● What this task involves:
Each line below with the word "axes" needs to be copied.

··· Material provided ···

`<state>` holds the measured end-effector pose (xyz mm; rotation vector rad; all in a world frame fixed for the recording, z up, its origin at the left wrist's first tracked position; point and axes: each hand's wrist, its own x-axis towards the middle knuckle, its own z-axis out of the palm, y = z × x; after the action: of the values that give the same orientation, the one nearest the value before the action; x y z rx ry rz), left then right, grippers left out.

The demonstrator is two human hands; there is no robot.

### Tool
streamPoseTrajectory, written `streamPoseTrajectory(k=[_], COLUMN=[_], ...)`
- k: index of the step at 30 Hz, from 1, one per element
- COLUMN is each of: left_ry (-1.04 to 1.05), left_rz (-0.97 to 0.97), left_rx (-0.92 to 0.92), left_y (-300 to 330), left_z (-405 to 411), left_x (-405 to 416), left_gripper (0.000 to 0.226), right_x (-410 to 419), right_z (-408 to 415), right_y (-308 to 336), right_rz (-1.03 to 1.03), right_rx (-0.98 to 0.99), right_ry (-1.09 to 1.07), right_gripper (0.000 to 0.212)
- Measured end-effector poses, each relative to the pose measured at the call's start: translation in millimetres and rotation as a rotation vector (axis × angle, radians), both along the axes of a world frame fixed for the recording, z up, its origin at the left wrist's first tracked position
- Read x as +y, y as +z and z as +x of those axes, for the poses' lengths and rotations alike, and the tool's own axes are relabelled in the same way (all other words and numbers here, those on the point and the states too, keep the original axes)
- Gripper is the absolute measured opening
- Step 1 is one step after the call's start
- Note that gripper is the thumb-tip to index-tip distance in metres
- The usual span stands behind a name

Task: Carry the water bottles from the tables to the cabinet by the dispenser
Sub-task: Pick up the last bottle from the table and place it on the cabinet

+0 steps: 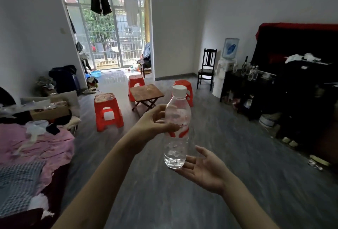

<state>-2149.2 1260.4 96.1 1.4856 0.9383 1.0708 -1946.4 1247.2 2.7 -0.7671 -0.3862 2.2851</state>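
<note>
A: Location of the water bottle [177, 128]?

B: Upright in mid-air over the floor [228, 155], white cap on, some water at the bottom. Left hand [152, 124] grips it at the red label; right hand [203, 168] lies flat and released, palm up, under its base.

A: Surroundings?

B: A small wooden worktop [146, 91] ahead among three red stools [108, 112]. On the right, the dispenser [227, 62], and beside it the dark cabinet [245, 89] carrying several bottles [253, 72]. Bed [33, 148] at left.
</note>
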Motion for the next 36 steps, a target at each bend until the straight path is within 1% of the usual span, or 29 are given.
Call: streamPoseTrajectory(k=[3,6,11,16,23,28,30,32,36], left_ry=[-0.063,-0.110,-0.137,-0.185,-0.280,-0.315,-0.319,-0.334,-0.389], left_rz=[0.002,0.004,-0.004,-0.018,0.005,-0.019,-0.035,-0.037,-0.040], left_rx=[0.034,0.070,0.085,0.071,0.122,0.093,0.074,0.052,0.071], left_y=[8,18,26,24,2,0,2,4,4], left_z=[23,48,81,107,127,127,129,137,166], left_x=[66,130,221,306,439,546,584,626,691], left_gripper=[0.058,0.052,0.050,0.058,0.053,0.054,0.054,0.054,0.053], right_x=[57,114,195,263,386,485,520,556,612], right_z=[20,41,79,112,127,131,135,141,161], right_y=[5,12,22,19,1,3,4,4,3], right_rz=[0.014,0.028,0.047,0.042,0.007,-0.016,0.005,0.005,0.001], right_rx=[0.007,0.000,-0.035,-0.025,-0.098,-0.100,-0.104,-0.114,-0.122], right_ry=[-0.035,-0.070,-0.118,-0.163,-0.221,-0.272,-0.265,-0.290,-0.354], right_gripper=[0.069,0.071,0.074,0.071,0.070,0.072,0.072,0.071,0.073])
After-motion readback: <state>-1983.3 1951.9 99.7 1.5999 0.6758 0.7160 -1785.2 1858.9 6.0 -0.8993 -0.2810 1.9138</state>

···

● Written solution:
`<state>` holds the measured end-effector pose (xyz mm; rotation vector rad; all in a world frame fixed for the recording, z up, its origin at the left wrist's first tracked position; point and axes: each hand's wrist, its own x-axis towards the middle knuckle, its own z-axis out of the palm, y = z × x; after the action: of the values that give the same orientation, the one nearest the value before the action; x y z rx ry rz), left then right, grippers left out.
- Measured end-effector poses, each relative to the pose measured at the call's start: translation in millimetres and rotation as a rotation vector (axis × angle, radians), both along the axes of a world frame fixed for the recording, z up, its origin at the left wrist's first tracked position
- Read x as +y, y as +z and z as +x of those axes, for the poses' lengths and rotations alike, and the tool's own axes are relabelled in the same way (all other words and numbers here, those on the point and the states too, keep the original axes)

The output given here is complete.